Im Mittelpunkt der grünen Überlegung steht dabei die Formulierung eines „neuen wirtschaftlichen Leitmodells“. Dessen bisher nur vage umrissener Kern: Welche ökonomische Dynamik kann Deutschland entfalten, ohne dass dabei das Prinzip der Nachhaltigkeit verletzt wird? In dieser allgemeinen Frage steckt das gesamte Konfliktpotenzial zwischen SPD und Grünen, abzulesen am Streit über die Windkraft oder an der Auseinandersetzung über die Steinkohlesubventionen. Die Suche nach einem solchen „neuen“ Wirtschaftmodell findet auch in Europa statt. Vielleicht ist ja deswegen „Europa“ bei der grünen Wählerklientel so positiv besetzt. Bei den jungen Grünenanhängern sei Europa sogar regelrecht ein Renner, hat Bütikofer festgestellt. Da kann man nicht früh genug anfangen, grüne Kompetenz zu demonstrieren.

Nun mag mancher einwenden, das Europaprogramm sei dafür viel zu luftig. Kein Problem – der Gegenwartsbezug der grünen Europapolitik wird am Samstag inszeniert.

Per Videoleinwand meldet sich Joschka Fischer aus Neapel vom EU-Außenministertreffen. Die Botschaft ist klar: Wie kein anderer rackert sich der grüne Übervater für Europa ab.

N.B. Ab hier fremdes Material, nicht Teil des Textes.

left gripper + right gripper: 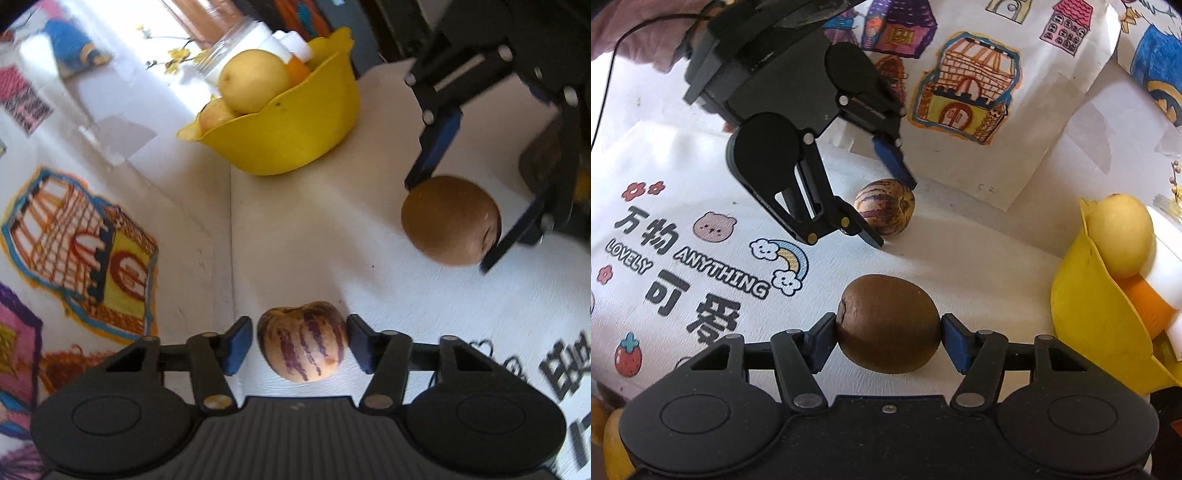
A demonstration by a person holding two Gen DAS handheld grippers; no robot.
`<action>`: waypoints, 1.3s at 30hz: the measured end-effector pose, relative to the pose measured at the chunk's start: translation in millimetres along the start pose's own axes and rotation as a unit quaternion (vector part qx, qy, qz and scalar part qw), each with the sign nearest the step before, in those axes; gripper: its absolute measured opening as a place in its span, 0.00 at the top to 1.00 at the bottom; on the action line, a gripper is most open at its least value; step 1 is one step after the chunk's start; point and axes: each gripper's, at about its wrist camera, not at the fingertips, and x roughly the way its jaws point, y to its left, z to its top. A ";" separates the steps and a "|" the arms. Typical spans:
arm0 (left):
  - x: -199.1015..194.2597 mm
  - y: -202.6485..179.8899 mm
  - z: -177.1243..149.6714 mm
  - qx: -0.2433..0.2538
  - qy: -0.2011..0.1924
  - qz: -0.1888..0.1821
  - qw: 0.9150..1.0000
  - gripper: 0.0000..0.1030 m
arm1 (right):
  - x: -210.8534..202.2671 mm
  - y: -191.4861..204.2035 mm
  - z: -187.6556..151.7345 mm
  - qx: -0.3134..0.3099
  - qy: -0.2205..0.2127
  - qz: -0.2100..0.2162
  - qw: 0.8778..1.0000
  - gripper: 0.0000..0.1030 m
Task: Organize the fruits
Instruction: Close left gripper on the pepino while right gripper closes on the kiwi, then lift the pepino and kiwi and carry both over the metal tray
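1. Straddling a purple-striped pepino melon [302,341] on the white tablecloth [314,229], left gripper [300,341] pads barely apart from it
2. Right gripper [888,332] clamps brown kiwi [888,323]
3. Yellow bowl [288,129] holds fruit nearby

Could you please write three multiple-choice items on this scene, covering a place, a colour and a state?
1. The bowl is: A yellow B green C white
2. The striped fruit lies: A in the bowl B between the left tongs C on a plate
3. The right tongs are: A open, empty B shut on the brown fruit C gripping the bowl
Answers: A, plainly yellow; B, fingers flank it; B, both pads press it.
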 end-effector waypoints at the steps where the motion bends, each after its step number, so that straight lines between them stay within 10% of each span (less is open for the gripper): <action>1: -0.4 -0.2 0.1 -0.004 -0.001 0.001 1.000 0.45 | 2.0 -0.1 0.6 0.002 0.003 -0.001 1.000 0.39; 21: -17.1 -1.9 -26.0 -0.156 -0.052 0.023 0.986 0.48 | 19.0 0.1 5.6 0.043 -0.008 -0.008 0.999 0.39; 39: -67.6 -25.6 -48.4 -0.329 -0.072 -0.056 0.940 0.49 | -3.4 35.5 -0.5 0.033 -0.002 -0.023 0.999 0.40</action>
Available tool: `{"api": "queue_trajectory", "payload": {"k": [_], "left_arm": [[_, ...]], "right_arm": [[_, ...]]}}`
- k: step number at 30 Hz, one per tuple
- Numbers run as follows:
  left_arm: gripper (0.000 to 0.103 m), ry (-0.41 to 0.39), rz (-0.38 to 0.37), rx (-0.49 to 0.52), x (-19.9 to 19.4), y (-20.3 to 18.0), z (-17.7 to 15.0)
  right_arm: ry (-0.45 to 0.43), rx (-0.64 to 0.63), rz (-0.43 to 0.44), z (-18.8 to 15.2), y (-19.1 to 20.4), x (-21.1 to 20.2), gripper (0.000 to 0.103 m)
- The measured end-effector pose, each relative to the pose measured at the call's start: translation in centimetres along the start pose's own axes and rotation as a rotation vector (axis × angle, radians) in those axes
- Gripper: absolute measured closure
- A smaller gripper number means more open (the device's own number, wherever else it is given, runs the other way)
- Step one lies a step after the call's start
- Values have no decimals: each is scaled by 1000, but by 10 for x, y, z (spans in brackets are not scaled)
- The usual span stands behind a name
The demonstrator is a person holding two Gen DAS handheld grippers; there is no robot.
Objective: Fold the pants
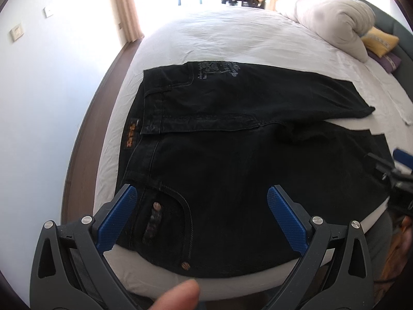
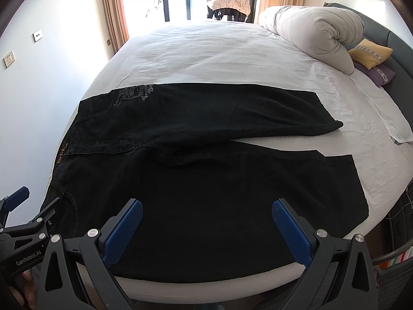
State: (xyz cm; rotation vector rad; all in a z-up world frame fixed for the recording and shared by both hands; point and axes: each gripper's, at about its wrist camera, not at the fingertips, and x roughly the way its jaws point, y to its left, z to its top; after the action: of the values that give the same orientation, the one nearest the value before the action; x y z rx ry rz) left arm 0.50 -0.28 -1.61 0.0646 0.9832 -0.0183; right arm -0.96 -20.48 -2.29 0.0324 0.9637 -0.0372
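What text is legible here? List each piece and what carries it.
"GenRobot.AI": white lettering on the black left gripper body.
Orange waistband patch on the black denim pants: lettering too blurred to read.
Grey printed graphic on the pants' hip: script too small to read.

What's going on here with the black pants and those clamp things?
A person is holding a two-finger gripper in each hand and is about to fold a pair of black pants spread flat on a white bed. Both the left gripper and the right gripper are open, poised over the near edge of the pants and holding nothing. The left one is near the waist, the right one further along the leg. No fold has been made yet.
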Motion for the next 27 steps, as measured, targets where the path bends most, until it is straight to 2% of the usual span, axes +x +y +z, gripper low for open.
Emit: {"api": "queue_trajectory", "payload": {"k": [3,5,6,7,8,10,12,15,20,22,25,27], "left_arm": [[0,2,-49,25,11,11,10],[0,20,-122,36,23,22,25],[0,30,-197,44,31,28,37],[0,32,-238,43,37,34,48],[0,19,-255,50,41,39,59],[0,14,-236,98,53,44,82],[0,32,-206,183,70,45,108],[0,10,-167,317,102,54,156],[0,138,-212,422,170,76,222],[0,196,-259,460,193,83,246],[8,281,-325,518,218,84,262],[19,328,-349,547,232,83,265]], "right_arm": [[-13,-11,43,8,-9,5,0],[-31,-23,83,13,-17,8,0],[-36,-28,93,16,-21,10,0],[-41,-37,103,20,-24,14,0],[-51,-49,117,24,-29,16,0],[-70,-68,137,35,-35,22,3],[-85,-106,166,46,-40,29,10],[-80,-168,192,66,-45,43,19],[-66,-284,246,98,-45,66,24],[-61,-321,277,108,-44,75,24],[-43,-358,313,117,-43,88,24],[-25,-375,326,121,-41,100,25]]}}
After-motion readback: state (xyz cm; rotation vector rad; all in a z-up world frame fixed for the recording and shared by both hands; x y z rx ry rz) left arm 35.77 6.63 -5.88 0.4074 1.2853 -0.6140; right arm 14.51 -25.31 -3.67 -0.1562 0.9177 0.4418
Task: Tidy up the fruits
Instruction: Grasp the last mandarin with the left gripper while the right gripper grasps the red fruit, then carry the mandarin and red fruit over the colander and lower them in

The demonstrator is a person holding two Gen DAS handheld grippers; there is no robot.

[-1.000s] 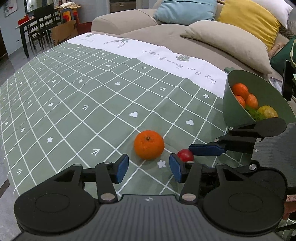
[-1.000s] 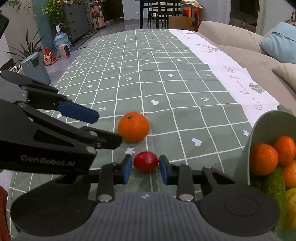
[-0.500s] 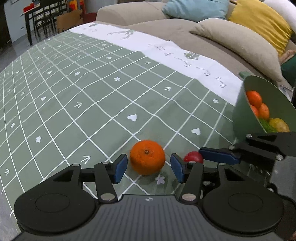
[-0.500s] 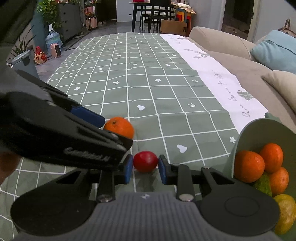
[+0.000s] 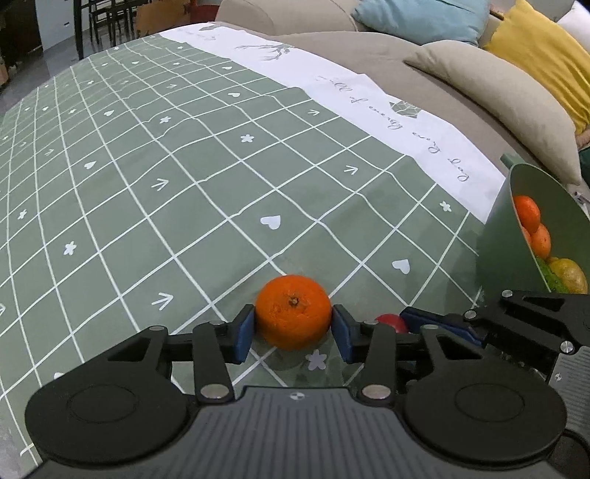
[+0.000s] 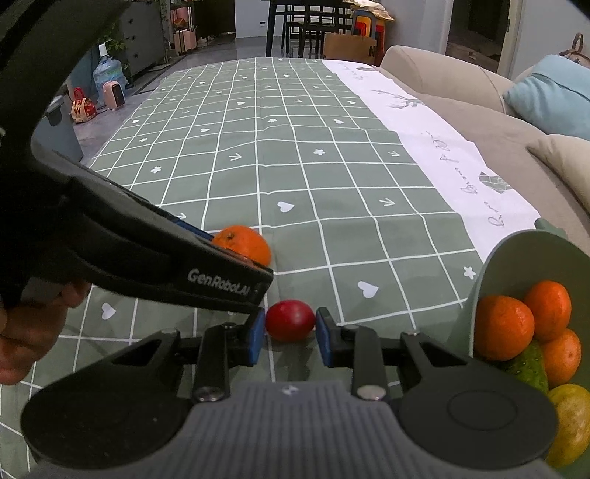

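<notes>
An orange (image 5: 293, 311) sits on the green checked tablecloth between the blue pads of my left gripper (image 5: 293, 331); the pads touch its sides. It also shows in the right wrist view (image 6: 245, 246), partly behind the left gripper. A small red fruit (image 6: 290, 320) lies between the pads of my right gripper (image 6: 290, 339), which stand close at each side; it peeks out in the left wrist view (image 5: 391, 322). A green bowl (image 6: 494, 265) at the right holds several oranges, a green fruit and a yellow one.
A beige sofa with cushions (image 5: 490, 107) runs along the table's right side. The white cloth border (image 5: 368, 103) marks that edge. Chairs and a dark table (image 6: 309, 22) stand far behind. A hand (image 6: 25, 331) holds the left gripper.
My left gripper moved forward around the orange and its pads closed onto it. My right gripper stayed around the red fruit, pads narrowing slightly.
</notes>
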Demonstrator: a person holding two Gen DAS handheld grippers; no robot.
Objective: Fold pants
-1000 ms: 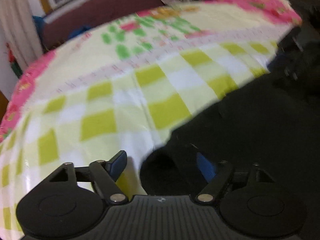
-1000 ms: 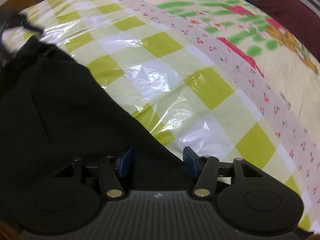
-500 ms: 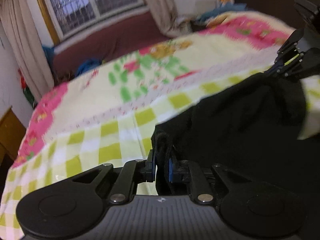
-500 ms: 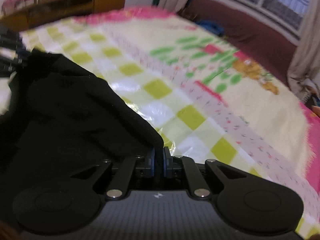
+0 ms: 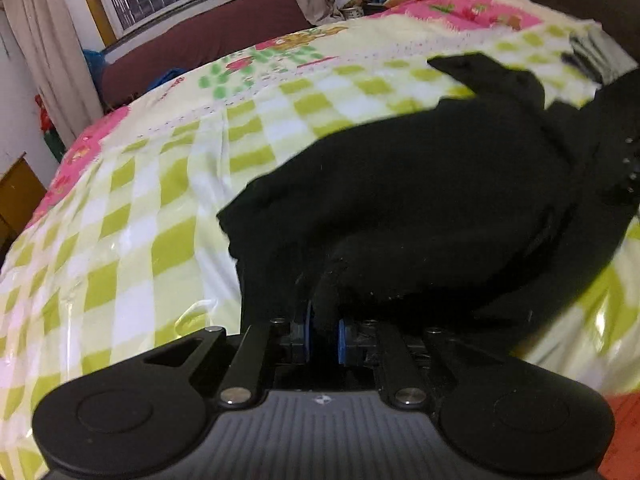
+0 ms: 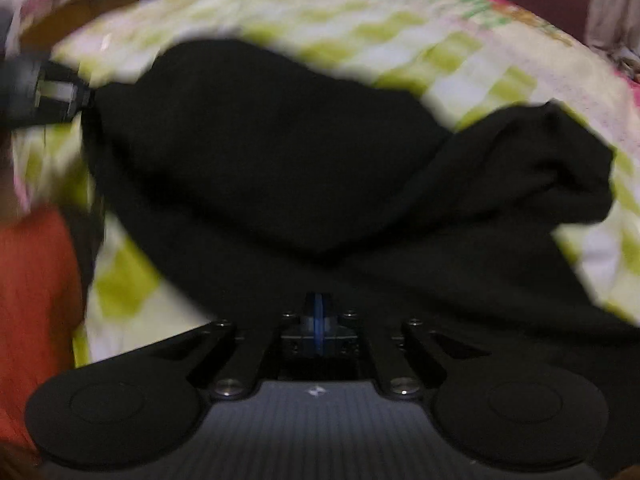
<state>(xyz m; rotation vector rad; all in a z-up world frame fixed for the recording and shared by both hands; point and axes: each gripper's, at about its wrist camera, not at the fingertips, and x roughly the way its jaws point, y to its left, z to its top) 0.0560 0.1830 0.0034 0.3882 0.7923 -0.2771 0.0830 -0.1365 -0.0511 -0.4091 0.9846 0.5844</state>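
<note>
Both tongs are clamping the black pants (image 5: 420, 184): the left tongs (image 5: 322, 334) are pinching a bunched fold between blue pads (image 5: 341, 340), and the right tongs (image 6: 318, 320) are pressing together on a thin edge of the cloth. The pants are draping in loose folds across the bed (image 5: 160, 184), over its green-checked cover, toward the near edge. An orange sleeve (image 6: 36, 300) is showing at the left of the right view.
</note>
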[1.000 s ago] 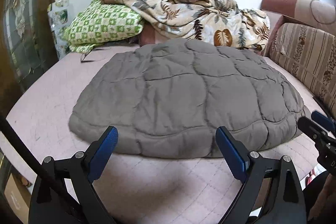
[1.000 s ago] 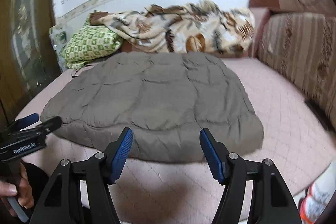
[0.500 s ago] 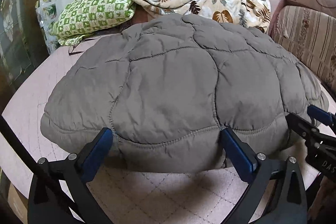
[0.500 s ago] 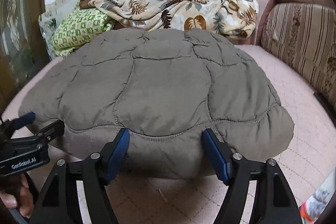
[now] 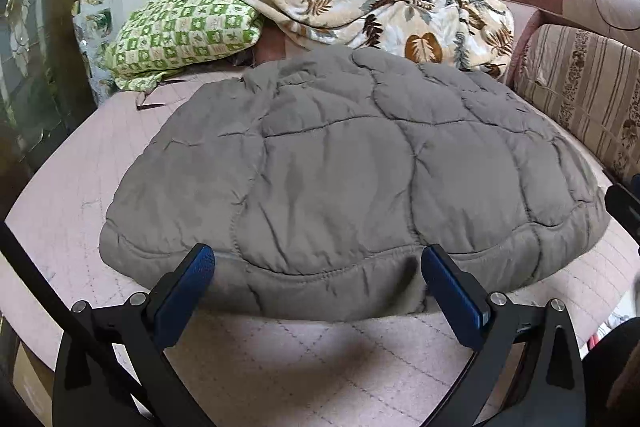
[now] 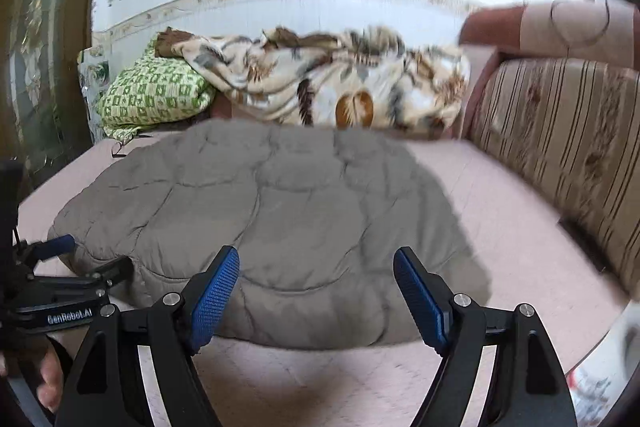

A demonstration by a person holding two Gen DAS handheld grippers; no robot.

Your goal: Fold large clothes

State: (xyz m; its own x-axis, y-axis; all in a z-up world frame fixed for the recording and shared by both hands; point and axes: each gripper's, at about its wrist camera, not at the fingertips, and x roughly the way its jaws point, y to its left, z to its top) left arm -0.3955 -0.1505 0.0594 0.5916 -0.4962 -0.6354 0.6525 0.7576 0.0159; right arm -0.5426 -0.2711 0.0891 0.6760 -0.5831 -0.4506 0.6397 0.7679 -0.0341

So dicht ist sein EU-Kalender, dass er nicht nach Dresden kommen kann. Ein Ketzer, wer daraus folgert, der Parteitag sei vielleicht nicht gar nicht so wichtig. Und ein Bösewicht, wer Fischer unterstellt, dass er gern wegbleibt. Dem Außenminister kann es egal sein. Er hat nachweislich nichts damit zu tun, falls in Dresden doch noch etwas schief geht.

In der Debatte über die deutsche Innenpolitik drohen die Linken mit Änderungsanträgen. Noch schwieriger wird es beim Personal, Harmonie zu wahren. Die Zahl der Kandidaten für die Europaliste übersteigt die Zahl der zehn sicheren Plätze deutlich. Konfliktpotenzial: hoch.

Unumstritten sind nur Rebecca Harms als Nummer eins und Daniel Cohn-Bendit auf Platz zwei. Dahinter drängeln sich weitere Promis wie NRW-Landeschef Frithjof Schmidt, Comeback-Kid Cem Özdemir, die EU-Abgeordneten Friedrich Wilhelm Graefe zu Baringdorf und Heide Rühle – sowie der größte Problemfall: Angelika Beer.

Die Parteivorsitzende möchte Platz drei. Ob sie ihn bekommt, mag niemand prophezeien. Nach all der Kritik an ihrer Arbeit hat Beer nur noch eine kleine, letzte Chance: Sie muss eine brillante Bewerbungsrede halten.